Bill opens the OLI web application and begins on the summary page, which gives him a view of all the system components being monitored:
Bill scans the summary page for suspicious behaviour that might be related to the Windows issues he encountered. He notices that the apache_access_file agent count is higher than usual.
He clicks on the apache_access_file to drill down and is directed to the analyze page.
The drill down operation automatically created a query for the analyze page. Bill sets the relevant time range to indicate the time his issues occurred. This results in an aggregate bar chart displaying the number of requests for every day within the selected time range.
As an experienced SME, Bill knows that having 2000 requests sent from one host within one hour might indicate a cause of his performance issues.
He decides to drill deeper into the problem and opens the Apache Web Server dashboard, a preconfigured customized dashboard.
The dashboard allows him to view IT logs, machine data, and integrations of different aggregation and charts over time. Bill adjusts the date range to see the analysis of the day in question all on one screen.
Bill investigates the decoded data from log files on the dashboard, and reviews the server behaviour for the last day. He looks for any suspicious error messages with a high severity, but none appeared in the logs according to the “Apache Error Count by Severity” pane.
Bill looks at the aggregate count of requests and notices a few peaks of 1000-2000 requests. He looks on the chart and sees a reoccurring anomaly of stress inputs on the Apache server within the same time range he encountered the performance issue.

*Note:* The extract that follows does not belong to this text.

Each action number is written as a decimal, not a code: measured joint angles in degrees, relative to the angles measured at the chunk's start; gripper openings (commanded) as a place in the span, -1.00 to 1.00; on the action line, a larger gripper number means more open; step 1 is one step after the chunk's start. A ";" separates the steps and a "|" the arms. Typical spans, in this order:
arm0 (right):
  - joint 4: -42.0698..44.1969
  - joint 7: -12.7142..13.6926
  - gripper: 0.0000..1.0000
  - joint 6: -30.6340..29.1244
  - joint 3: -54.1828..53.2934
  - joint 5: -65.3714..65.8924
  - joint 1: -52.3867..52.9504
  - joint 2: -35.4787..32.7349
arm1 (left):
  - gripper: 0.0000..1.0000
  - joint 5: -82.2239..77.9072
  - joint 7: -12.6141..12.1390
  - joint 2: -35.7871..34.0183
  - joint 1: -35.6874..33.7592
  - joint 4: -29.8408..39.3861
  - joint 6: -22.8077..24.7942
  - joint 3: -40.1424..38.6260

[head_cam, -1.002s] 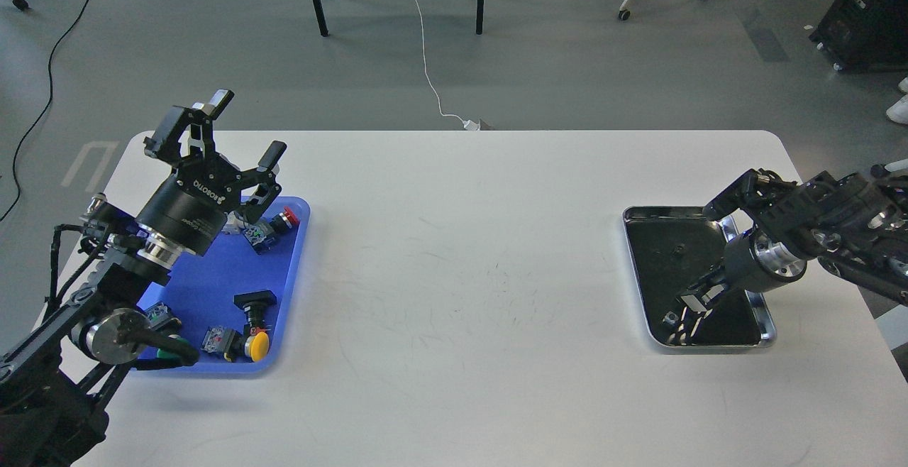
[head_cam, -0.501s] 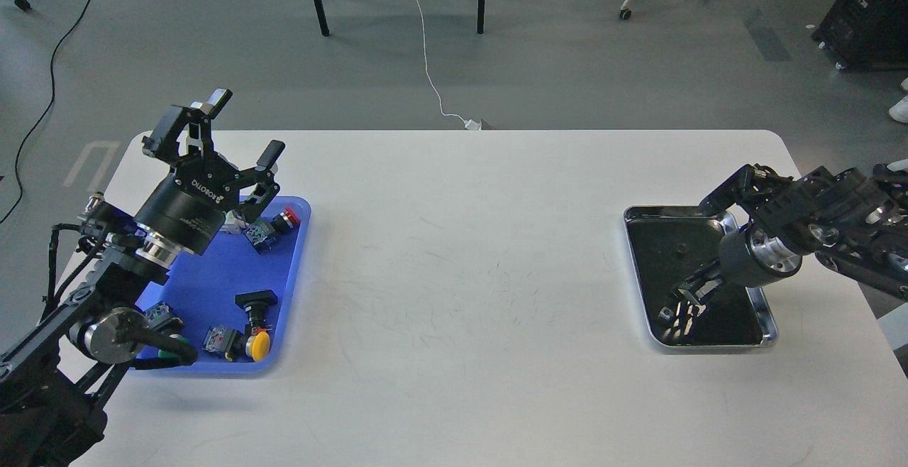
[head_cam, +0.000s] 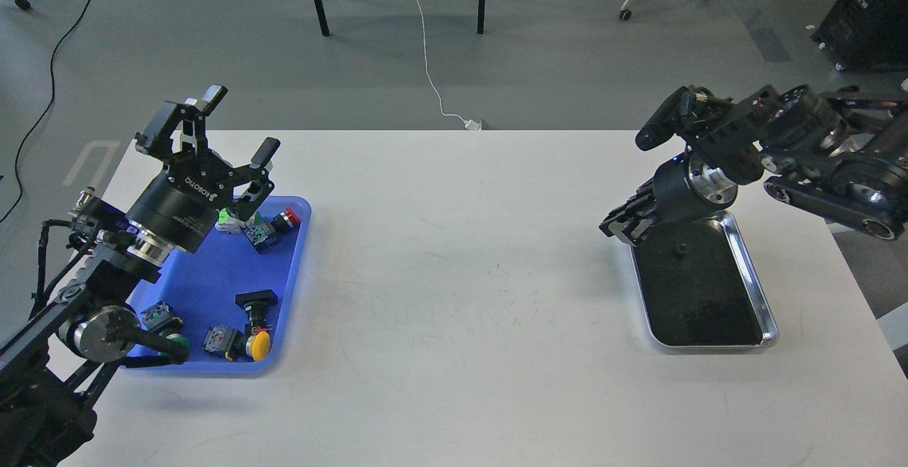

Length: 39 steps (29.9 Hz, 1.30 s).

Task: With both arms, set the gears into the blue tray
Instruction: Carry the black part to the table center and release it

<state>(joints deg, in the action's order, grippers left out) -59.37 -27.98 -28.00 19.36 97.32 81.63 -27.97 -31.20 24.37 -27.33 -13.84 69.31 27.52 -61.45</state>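
Observation:
One small black gear (head_cam: 679,248) lies on the black lining of the silver tray (head_cam: 753,274) at the right. My right gripper (head_cam: 623,228) hangs above that tray's far-left corner, lifted off it and pointing left and down. Its dark fingers sit close together, and I cannot see anything between them. The blue tray (head_cam: 213,275) sits at the left of the table. My left gripper (head_cam: 241,123) is raised over its far end, open and empty, with its fingers pointing up and away.
Several coloured push-button switches lie in the blue tray, among them a red one (head_cam: 286,218) and a yellow one (head_cam: 259,344). The white table (head_cam: 461,275) stretches between the two trays. Chair legs and cables are on the floor beyond the table.
My right gripper has risen out of the near-left corner of the silver tray and swung up and left to its far-left corner. The left gripper has drifted slightly up and left, still open.

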 measured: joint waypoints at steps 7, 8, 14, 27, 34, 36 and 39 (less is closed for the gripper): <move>6.53 0.00 -0.68 0.00 0.35 -4.71 0.76 13.73 | 0.96 0.00 0.06 -0.86 0.96 1.03 -0.01 -0.12; 7.44 -0.01 -0.68 0.00 0.47 -5.26 0.76 15.79 | 0.96 0.00 0.07 -1.07 1.14 1.11 -0.01 -0.15; 10.09 -0.02 -0.68 0.00 2.88 -6.05 0.58 24.65 | 0.96 0.00 0.34 -2.26 1.69 1.18 -0.01 -0.38; 13.13 -0.01 -0.67 0.01 5.12 -6.09 -2.82 27.97 | 0.96 0.00 0.76 -2.63 2.07 1.22 -0.01 -0.50; 13.33 -0.01 -0.64 0.01 5.25 -6.16 -4.52 27.98 | 0.96 0.00 0.77 -2.65 3.02 1.25 0.14 -1.08; 13.33 -0.01 -0.61 0.01 5.25 -6.17 -4.80 27.98 | 0.96 0.00 0.78 -2.74 3.26 1.25 0.36 -1.16; 13.39 -0.01 -0.50 0.01 5.25 -6.17 -4.96 27.98 | 0.96 0.00 0.79 -2.86 3.67 1.25 0.47 -1.20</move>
<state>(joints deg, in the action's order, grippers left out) -45.98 -28.00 -28.00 24.61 91.15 76.67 0.01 -31.20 25.16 -30.19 -10.17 70.56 27.99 -62.65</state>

Bill realizes there was an Apache script running every few hours that caused the peaks that eventually resulted in the Windows performance issues. After removing the script, the anomalies stopped and the corresponding Windows performance issues stopped as well. Using the OLI application, Bill determined that the Apache script was the root cause of the performance issues he encountered. Bill can now share his dashboards with IT staff at all levels in his organization to pinpoint and prevent similar performance issues in the future.